Suspension of disbelief, encouraged by four glasses of high-octane eggnog, is a sine qua non of holiday enjoyment. Finger-to-nose antigravity chimney travel? Nine-foot lagomorphs with baskets of chicken embryos? Still, I find those stories easier to accept than a certain oft-quoted parable about a cherry tree.
Here’s what I’ve been told:
(1) Father Washington (whose given name was “Augustine”) observes downed cherry tree, asks George how it came about.
(2) George says: “Father, I cannot tell a lie; I chopped it down with my little hatchet.”
(3) Father thinks: Possums in the pondwater, I really don’t want this kid commanding a relatively untrained yet highly mobile force of irregulars against superior numbers of well-armed redcoats with rolling artillery.
Now my opinion of the child who would one day write the whole Gettysburg Address on the back of a silver dollar and throw it up San Juan Hill is too high for me to accept this story as traditionally recited. While not wishing to be untruthful, surely George would understand the concept of a preemptive strike. Instead of waiting until the ex-tree comes into full view, he thinks ahead.
George: Father, it appeareth me that fierce lightning from the sky may have severed the trunks of many of our smaller trees, especially those of cherryish types.

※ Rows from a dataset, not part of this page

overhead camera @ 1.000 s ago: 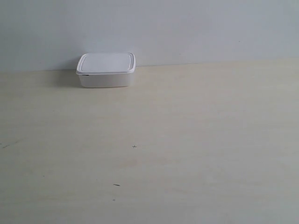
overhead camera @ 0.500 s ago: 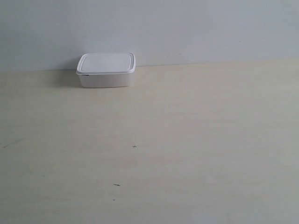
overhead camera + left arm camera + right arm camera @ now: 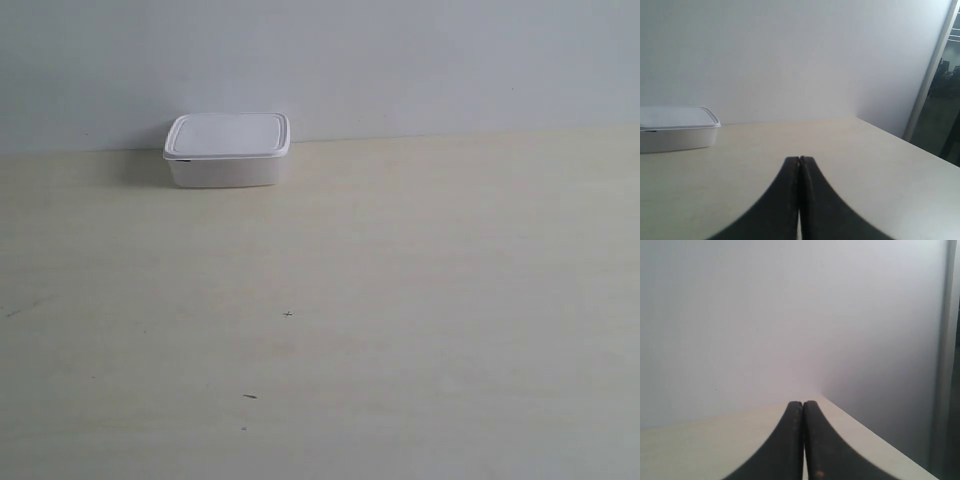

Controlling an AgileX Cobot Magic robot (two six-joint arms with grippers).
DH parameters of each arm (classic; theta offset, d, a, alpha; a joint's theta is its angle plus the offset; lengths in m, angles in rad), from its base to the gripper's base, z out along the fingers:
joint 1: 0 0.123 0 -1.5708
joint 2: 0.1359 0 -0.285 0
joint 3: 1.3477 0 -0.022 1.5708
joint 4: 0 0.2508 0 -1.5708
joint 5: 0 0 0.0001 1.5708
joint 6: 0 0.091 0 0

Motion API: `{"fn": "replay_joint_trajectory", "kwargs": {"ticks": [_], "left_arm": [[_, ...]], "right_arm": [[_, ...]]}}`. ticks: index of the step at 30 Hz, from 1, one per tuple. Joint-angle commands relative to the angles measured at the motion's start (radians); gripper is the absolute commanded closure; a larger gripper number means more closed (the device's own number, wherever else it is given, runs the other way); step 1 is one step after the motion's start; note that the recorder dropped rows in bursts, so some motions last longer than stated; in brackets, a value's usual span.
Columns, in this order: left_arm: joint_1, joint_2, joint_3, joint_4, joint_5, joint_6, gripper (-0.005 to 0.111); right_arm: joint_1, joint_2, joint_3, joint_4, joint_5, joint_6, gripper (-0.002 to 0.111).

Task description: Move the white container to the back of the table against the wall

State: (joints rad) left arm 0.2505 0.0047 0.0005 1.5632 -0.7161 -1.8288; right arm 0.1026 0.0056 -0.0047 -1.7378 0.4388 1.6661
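White shallow rectangular plastic box with flat rimmed lid (image 3: 228, 150) sits upright, lid on, at far edge of pale cream wood-grain counter (image 3: 420, 300). Back side at plain grey-white wall (image 3: 400, 60); touching or hairline gap, cannot tell. Judgement: placement looks done; next move only stay clear, or nudge back if gap. Left jaws pressed together, empty, well apart from box; right jaws likewise. Neither arm in exterior view. Counter matte, few tiny dark specks (image 3: 288, 314). Pale upright frame post (image 3: 932, 70), dark room beyond.

text: none readable | labels: none | numbers: none
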Motion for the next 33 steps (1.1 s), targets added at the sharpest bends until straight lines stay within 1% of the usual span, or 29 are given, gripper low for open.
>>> {"fn": "replay_joint_trajectory", "kwargs": {"ticks": [1,5,7,10,15,17,20,21,27,31,33], "left_arm": [[-0.007,-0.005,-0.001,-0.003,-0.001,0.005,0.107],[-0.007,-0.005,-0.001,0.008,0.0,0.005,0.107],[-0.007,-0.005,-0.001,0.066,0.002,0.005,0.107],[-0.007,-0.005,-0.001,0.179,0.002,0.005,0.107],[-0.007,-0.005,-0.001,0.181,0.016,0.005,0.107],[-0.007,-0.005,-0.001,0.141,0.046,0.005,0.107],[-0.007,-0.005,-0.001,0.093,0.109,0.005,0.107],[-0.007,-0.005,-0.001,0.088,0.129,0.005,0.107],[-0.007,-0.005,-0.001,0.072,0.245,0.005,0.107],[-0.007,-0.005,-0.001,0.072,0.279,0.005,0.107],[-0.007,-0.005,-0.001,0.072,0.277,0.005,0.107]], "right_arm": [[-0.009,-0.006,0.005,-0.007,0.003,0.001,0.108],[-0.009,-0.006,0.005,-0.007,0.003,0.001,0.108],[-0.009,-0.006,0.005,0.003,0.012,0.001,0.108],[-0.009,-0.006,0.005,0.073,0.039,0.001,0.108],[-0.009,-0.006,0.005,0.149,0.037,0.001,0.108],[-0.009,-0.006,0.005,0.273,0.037,0.001,0.108],[-0.009,-0.006,0.005,0.579,0.037,0.001,0.108],[-0.009,-0.006,0.005,0.636,0.037,0.001,0.108],[-0.009,-0.006,-0.003,0.808,0.027,0.001,0.108],[-0.009,-0.006,-0.065,0.984,0.022,0.001,0.108],[-0.009,-0.006,-0.09,1.038,0.006,0.001,0.108]]}}
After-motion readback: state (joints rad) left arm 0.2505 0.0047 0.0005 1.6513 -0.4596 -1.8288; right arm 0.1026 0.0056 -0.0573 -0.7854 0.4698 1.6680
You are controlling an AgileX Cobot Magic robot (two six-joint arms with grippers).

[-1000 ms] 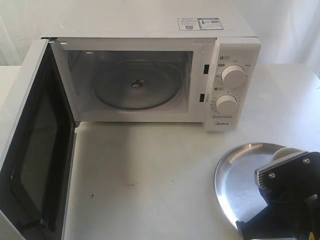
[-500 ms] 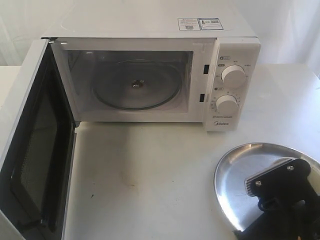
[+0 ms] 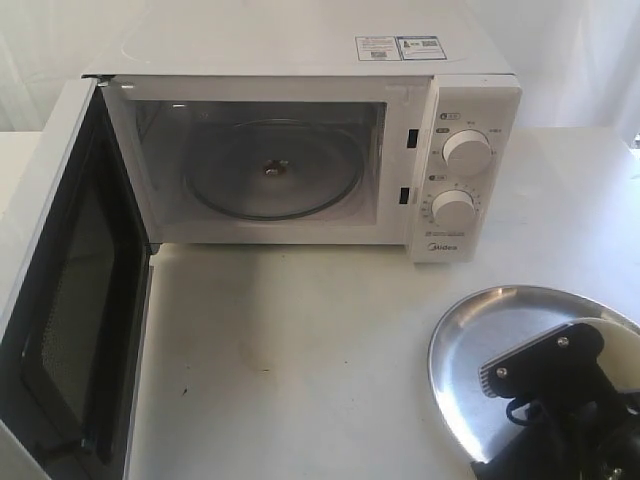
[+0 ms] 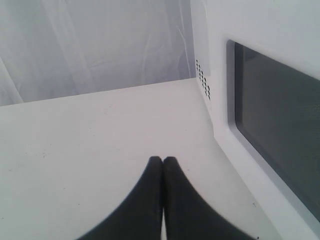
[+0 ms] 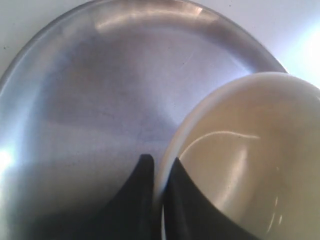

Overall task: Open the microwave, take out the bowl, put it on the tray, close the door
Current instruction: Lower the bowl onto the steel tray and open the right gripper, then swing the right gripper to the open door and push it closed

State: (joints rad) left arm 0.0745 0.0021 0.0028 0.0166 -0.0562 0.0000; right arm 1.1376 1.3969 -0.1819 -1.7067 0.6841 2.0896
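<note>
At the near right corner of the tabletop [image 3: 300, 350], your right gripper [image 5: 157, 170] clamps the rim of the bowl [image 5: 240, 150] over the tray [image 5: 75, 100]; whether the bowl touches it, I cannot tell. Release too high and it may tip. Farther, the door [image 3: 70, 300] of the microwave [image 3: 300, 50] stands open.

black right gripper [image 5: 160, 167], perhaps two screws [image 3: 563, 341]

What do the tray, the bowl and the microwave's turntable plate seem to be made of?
The tray: metal, likely steel, shiny with bright reflections. The bowl: glazed ceramic or perhaps plastic, smooth cream with a glossy highlight. The turntable plate: clear glass, see-through.
</note>
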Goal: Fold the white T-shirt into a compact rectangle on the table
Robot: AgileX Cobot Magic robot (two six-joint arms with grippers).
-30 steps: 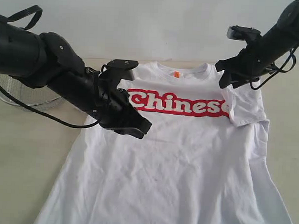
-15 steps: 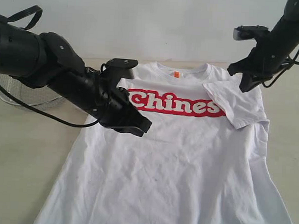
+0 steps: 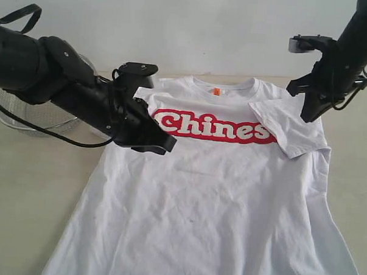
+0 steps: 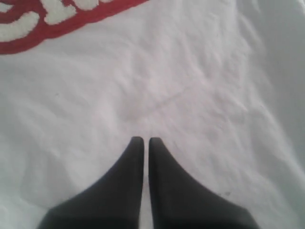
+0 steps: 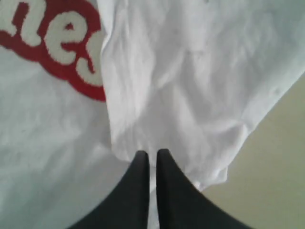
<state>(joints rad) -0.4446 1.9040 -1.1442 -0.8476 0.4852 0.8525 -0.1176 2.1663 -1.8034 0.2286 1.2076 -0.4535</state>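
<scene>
Jaws of the left gripper [image 3: 163, 145] are pressed together, empty, above the chest of the white T-shirt [image 3: 217, 200], which lies flat on the table [image 3: 23, 191], collar toward the far edge. Its next pinch should probably take only the left sleeve, hidden under the arm, mirroring the right sleeve [image 3: 288, 131] already folded inward. The right gripper [image 3: 309, 114], jaws also pressed together and empty, has lifted off that sleeve since 1 second ago; the left arm drew back slightly.

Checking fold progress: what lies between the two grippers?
Exterior view: red lettering and folded-in sleeve of the white T-shirt lie between left gripper and right gripper.
</scene>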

Father: Many moons have I smoked teepee beneath the Great Wampum of sky, yet never, nada, nichts, I am having seen such a thing. And this ‘-eth’ dialect I should be listening to? Sure an’ it’s Song of Solomon you’ve been readin’ again, me ickle bairn?
George: Yet Father, may not the Beaver wend hither from yon lowlands to harvest young cherry trees for its fantastical yet ingenious submarine constructions?
Father: Son, thou beest one boulder short of a monument. Saplings there grow in profligate abundance throughout the lowlands, and the meshugeneh beaver up here should be coming? Plus you dad-gum blasted all the darn beavers with the blunderbuss, or don’t you recall?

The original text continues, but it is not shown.